The second half, the long term half, is to begin establishing democracies where none have existed: inter alia, in the Middle East, Central Asia, Africa. Eventually, I think it is going to be evident that democracy (or a sense of personal ownership in the political and social system of the nation) is the only viable model for the 21st century. And I think we underestimate the carrot of "freedom". Building a free society in Iraq is not going to be an overnight job.

posted by: Nolan Winthrop on 08.04.05 at 04:07 PM [permalink]

The interesting thing about the "War on Terror" (I put in quotes because I am not sure how one can have a conventional war against terrorists) is that it seems incredibly difficult to persuade people who are already willing to blow themselves up to your point of view by killing them!

Of course, I am not advocating tolerance of suicide bombers. You do have to eradicate them wherever possible. However, it seems that while on the one hand you destroy known terrorists or harborers of them, you have to ensure that the recruitment of terrorists does not accelerate. To do this you need to provide the 'carrot' I spoke of earlier, and find out what legitimate grievances exist within the Muslim community that could be better addressed by the West.

There's never, ever been a third-world democratic state created by foreign power toppling a dictatorship. Democracy must always come from within, particularly when the primary power trying to bring democracy, the United States, has also been the external power primarily responsible for the arrested development of democracy in the Middle East after WWII (particularly with the adventures of Kermit Roosevelt and the CIA in Iraq in the 1950s, and the ousting of Mossadeq).

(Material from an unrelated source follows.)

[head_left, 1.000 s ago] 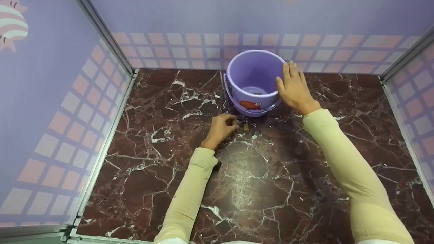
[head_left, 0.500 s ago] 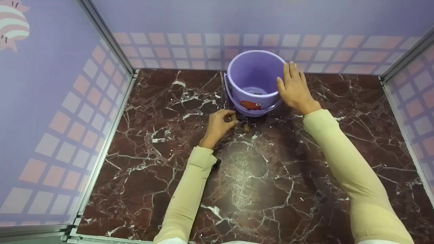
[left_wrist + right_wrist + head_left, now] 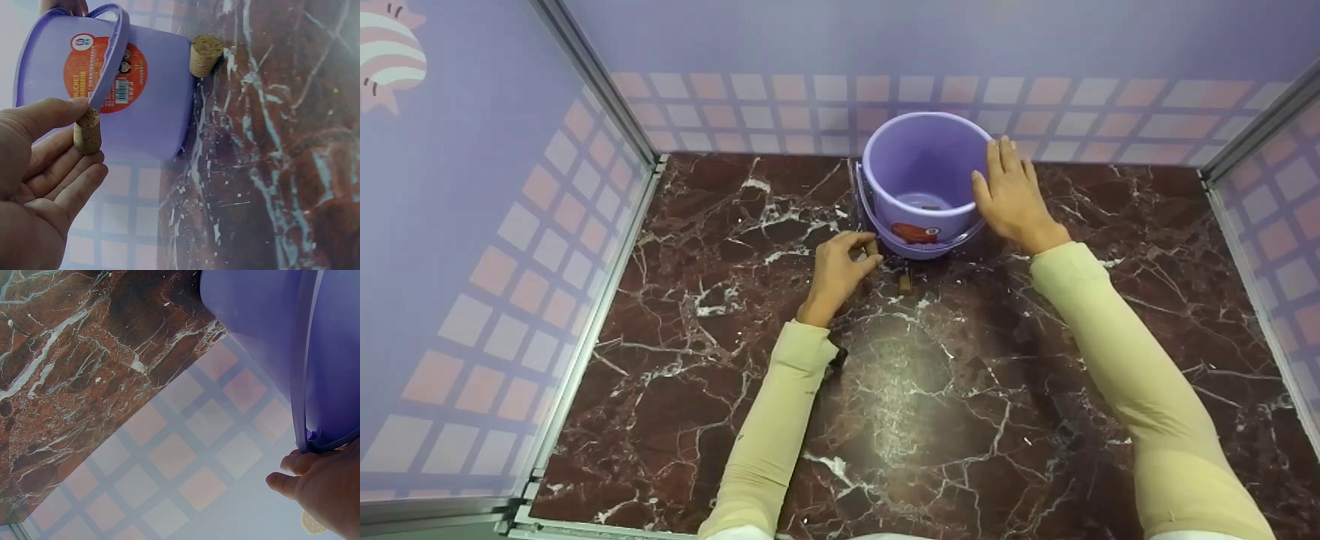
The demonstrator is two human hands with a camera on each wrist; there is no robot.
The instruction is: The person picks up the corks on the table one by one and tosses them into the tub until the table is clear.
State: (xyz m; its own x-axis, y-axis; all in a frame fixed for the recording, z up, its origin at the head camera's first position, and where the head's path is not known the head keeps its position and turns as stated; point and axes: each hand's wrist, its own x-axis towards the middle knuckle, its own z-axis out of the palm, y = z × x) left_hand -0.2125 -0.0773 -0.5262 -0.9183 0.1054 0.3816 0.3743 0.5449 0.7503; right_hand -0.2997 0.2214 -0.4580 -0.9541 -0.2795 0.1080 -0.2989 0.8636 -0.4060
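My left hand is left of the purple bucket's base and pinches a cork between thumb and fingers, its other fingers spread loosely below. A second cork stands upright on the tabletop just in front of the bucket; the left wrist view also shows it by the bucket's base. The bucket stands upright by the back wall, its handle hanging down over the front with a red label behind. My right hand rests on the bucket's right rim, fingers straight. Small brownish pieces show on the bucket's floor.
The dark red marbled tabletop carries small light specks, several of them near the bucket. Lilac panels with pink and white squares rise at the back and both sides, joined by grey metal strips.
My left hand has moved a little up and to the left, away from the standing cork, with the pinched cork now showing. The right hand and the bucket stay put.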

We cannot forgive terrorists, but you absolutely must excuse the inhabitants of the Middle East for their cynicism.

The trouble with offering democracy as the 'carrot' is that that carrot is what *we* want them to have, and not what they've been asking for from the beginning.

Also, the rising power of this part of the world, China, is in no way, shape or form a democracy. I would have said that that "End of History" perspective you hold appeared more true a decade ago than it does today. I happen to agree with you that eventually, economic enrichment of Chinese society may one day lead to democracy, but I think at this point in time it is far from a foregone conclusion.